WHAT NEEDS TO BE DONE: List each line of the data that holds the string "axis".

[PROVIDED MATERIAL — start]

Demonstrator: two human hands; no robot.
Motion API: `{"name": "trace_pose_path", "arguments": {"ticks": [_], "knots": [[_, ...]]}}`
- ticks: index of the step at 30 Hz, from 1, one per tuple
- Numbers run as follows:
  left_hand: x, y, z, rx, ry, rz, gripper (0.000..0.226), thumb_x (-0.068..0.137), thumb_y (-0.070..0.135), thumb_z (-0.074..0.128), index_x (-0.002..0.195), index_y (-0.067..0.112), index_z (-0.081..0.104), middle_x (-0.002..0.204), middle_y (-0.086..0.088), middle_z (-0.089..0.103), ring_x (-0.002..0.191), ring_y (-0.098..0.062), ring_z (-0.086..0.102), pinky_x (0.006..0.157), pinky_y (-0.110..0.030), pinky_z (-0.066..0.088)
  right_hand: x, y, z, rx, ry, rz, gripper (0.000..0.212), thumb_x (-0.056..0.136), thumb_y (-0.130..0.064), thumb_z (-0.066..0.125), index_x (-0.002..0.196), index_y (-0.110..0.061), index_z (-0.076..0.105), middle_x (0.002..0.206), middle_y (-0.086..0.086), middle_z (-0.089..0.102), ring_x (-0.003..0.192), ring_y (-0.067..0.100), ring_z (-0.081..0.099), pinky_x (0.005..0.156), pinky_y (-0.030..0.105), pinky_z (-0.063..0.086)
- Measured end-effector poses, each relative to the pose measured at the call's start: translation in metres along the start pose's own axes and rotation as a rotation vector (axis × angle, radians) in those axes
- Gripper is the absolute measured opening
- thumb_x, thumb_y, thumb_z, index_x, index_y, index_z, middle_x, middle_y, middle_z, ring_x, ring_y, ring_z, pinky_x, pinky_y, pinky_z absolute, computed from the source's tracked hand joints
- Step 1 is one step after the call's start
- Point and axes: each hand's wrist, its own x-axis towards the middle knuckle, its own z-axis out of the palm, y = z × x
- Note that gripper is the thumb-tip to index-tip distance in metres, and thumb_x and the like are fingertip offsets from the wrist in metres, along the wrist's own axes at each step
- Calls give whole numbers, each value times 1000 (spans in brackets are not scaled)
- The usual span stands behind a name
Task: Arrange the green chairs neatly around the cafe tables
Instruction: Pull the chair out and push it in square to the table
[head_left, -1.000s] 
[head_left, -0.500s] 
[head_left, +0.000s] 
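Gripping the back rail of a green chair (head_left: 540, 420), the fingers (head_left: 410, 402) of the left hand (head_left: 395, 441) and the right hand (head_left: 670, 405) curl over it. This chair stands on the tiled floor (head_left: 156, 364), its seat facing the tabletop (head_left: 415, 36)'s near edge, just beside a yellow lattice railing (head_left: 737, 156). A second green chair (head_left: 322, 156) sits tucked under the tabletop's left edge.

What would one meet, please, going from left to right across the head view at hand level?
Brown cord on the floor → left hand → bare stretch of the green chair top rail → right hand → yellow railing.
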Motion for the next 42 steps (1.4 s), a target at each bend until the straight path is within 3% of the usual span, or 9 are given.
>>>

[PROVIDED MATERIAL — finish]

WORKED SOLUTION:
- Measured end-effector poses, each relative to the pose measured at the call's start: translation in metres along the start pose's own axes and rotation as a rotation vector (axis × angle, radians) in those axes
- Point and axes: each hand's wrist, its own x-axis towards the middle knuckle, its own z-axis out of the palm, y = z × x

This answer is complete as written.